== Problem ==
When you reach the line containing "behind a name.", include it and stop; until then, return each line of the material exactly, starting with the first.

--------------------------------

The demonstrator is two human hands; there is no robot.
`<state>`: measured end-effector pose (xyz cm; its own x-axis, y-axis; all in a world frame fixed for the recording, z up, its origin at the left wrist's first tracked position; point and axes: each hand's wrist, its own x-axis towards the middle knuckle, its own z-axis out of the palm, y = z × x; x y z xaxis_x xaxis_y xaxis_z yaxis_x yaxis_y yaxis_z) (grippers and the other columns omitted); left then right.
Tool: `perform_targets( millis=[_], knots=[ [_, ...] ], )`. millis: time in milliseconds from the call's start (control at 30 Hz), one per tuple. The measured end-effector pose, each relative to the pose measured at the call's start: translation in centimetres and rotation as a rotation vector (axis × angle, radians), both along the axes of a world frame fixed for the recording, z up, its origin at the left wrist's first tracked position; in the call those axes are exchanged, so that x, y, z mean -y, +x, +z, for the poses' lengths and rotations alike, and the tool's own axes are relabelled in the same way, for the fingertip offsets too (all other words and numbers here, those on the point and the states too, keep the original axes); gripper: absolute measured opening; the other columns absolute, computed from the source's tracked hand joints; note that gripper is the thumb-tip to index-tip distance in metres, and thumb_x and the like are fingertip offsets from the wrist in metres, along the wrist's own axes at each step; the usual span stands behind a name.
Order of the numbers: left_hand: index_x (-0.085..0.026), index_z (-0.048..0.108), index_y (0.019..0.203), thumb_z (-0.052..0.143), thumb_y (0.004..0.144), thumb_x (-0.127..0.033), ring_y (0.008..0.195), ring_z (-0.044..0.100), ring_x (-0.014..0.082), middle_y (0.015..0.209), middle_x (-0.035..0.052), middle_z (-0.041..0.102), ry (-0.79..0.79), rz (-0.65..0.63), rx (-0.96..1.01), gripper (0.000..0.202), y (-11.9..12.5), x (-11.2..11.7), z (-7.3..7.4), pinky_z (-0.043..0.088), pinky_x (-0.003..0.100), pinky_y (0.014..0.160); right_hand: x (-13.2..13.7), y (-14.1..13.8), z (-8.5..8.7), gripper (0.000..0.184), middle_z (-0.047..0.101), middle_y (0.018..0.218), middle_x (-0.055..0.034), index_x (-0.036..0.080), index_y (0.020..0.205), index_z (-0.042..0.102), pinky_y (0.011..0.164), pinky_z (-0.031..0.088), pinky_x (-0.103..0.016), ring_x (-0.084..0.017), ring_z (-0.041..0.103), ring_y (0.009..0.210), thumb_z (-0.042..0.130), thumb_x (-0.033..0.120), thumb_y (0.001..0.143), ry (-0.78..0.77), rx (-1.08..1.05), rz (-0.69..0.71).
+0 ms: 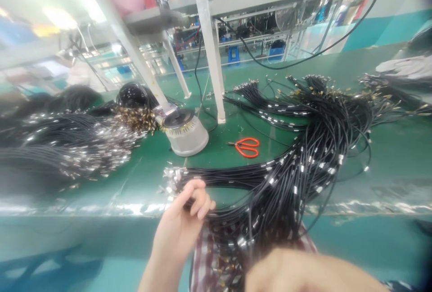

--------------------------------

== Written reply ==
The demonstrator is two human hands; there is no robot.
`<state>`: measured end-effector pose (xyz cm; its own x-axis, y-axis; all in a world frame fixed for the recording, z up, its origin at the left wrist's first tracked position; point and axes: each hand's wrist, its own x-axis towards the middle knuckle, its own z-axis out of the palm, y = z × x; x y z xaxis_x xaxis_y xaxis_z yaxis_x yaxis_y yaxis_z) (grippers and the other columns omitted); left then right.
Tool: `perform_targets( millis=[_], knots=[ [_, ...] ], )`. millis: time in milliseconds from the call's start (control at 30 Hz), one per tuple. The measured end-effector pose, each relative to the pose measured at the call's start: translation in centimetres and rotation as a rotation vector (axis × angle, radians), both along the axes of a world frame fixed for the recording, z up, its origin at the left wrist's first tracked position; in the call those axes are exchanged, so that x, y, z mean -y, +x, +z, for the poses' lengths and rotations alike, and the tool's own axes are relabelled in the same way, for the fingertip offsets too (all other words and numbers here, those on the point and the states too, keep the original axes); gripper: absolute measured opening; the other columns absolute, computed from the source's tracked hand joints; note that gripper is the thumb-tip to index-tip distance in metres, and thumb_x and the like are fingertip offsets from the wrist in metres, along the wrist's own axes at each step; the usual span stands behind a name.

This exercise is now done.